As our country seemingly becomes more and more politically divided, and in some cases ethically divided, I feel excitement and fear about the vote tomorrow. I feel excitement because tomorrow will likely (and hopefully) be a historic day for the state of Louisiana. Tomorrow the residents of Louisiana get to vote on a ballot measure that could end the state’s split-jury system.
The split jury is a vestige of the 1898 Louisiana Constitution. It was implemented to more easily create and control free labor through “convict leasing,” recapturing the free black population using the justice system. In fact, looking back at records from the Louisiana Constitutional Convention of 1898, several measures including the split-jury measure sought explicitly to “establish the supremacy of the white race.” The split-jury system only remains in two states: Louisiana and Oregon. However, even in Oregon, all 12 jurors must agree on the verdict when considering murder charges. In Louisiana, that is not the case; only 10 out 12 jurors are needed for someone to be sentenced to life in prison. This system, which has been dubbed “Jim Crow’s Last Stand,” was put into place after the Civil War and the abolition of slavery.
The opposition to today’s ballot measure to end the split jury believes that it will be more difficult to obtain a just result and that unanimous juries will ultimately hold up the justice system. It believes that mistrials and hung juries will delay justice for victims and their families.
Why Is This Important to Librarians?
AALL has had its own history and growth with diversity and inclusion throughout its inception (you can read more about in a short article by Frank G. Houdek). Further, AALL Special Interest Sections and Caucuses over the years have been developed specifically for diversity and inclusion. Libraries themselves must be dedicated to principles of social justice, diversity and equity in all facets—staff, collection, even services and programing. More importantly, for librarians specifically, as purveyors and guardians of information, our duty is to commit ourselves to diversity and inclusion, because we cannot (in my opinion) fully provide access to information without practicing diversity and inclusion.

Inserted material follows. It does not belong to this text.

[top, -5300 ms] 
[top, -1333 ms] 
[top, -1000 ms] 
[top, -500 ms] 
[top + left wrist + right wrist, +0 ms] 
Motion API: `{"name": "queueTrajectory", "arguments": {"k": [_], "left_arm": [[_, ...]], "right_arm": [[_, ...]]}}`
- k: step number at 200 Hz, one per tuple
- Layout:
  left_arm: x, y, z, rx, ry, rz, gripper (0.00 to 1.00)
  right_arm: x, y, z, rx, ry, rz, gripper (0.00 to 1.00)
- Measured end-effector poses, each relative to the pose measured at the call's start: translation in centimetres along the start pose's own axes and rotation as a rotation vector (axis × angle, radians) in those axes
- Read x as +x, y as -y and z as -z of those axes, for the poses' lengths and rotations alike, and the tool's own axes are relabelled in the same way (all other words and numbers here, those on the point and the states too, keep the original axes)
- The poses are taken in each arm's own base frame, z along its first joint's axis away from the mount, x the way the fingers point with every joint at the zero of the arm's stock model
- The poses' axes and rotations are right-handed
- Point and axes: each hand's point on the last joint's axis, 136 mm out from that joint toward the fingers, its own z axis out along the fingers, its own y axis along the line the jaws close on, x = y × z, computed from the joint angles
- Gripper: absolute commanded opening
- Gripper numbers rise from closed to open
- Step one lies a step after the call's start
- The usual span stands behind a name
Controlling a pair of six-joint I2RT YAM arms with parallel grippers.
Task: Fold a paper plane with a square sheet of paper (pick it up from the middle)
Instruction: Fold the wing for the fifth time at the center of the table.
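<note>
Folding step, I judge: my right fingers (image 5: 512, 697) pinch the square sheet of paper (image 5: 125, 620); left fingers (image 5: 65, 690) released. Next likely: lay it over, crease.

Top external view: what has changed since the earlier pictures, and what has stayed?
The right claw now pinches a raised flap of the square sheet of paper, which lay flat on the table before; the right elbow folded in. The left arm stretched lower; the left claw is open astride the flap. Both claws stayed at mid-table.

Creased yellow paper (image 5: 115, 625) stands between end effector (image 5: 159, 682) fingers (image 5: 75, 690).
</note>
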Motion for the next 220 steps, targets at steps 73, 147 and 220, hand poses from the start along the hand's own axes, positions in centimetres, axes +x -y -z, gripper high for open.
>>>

What does this look like? There are no simple, one-size-fits-all answers. A good starting point is AALL Diversity and Inclusion in Law Libraries: Resources. If you are ambitious, you might even take the time to write a “Diversity & Inclusion” or mission statement for your library, so you have an outline of what is important to your institution and the next steps you may need to take to be more inclusive.
Focusing on our libraries is of course a more local approach, but if you do want to get more global, where to start is simple—Go vote today.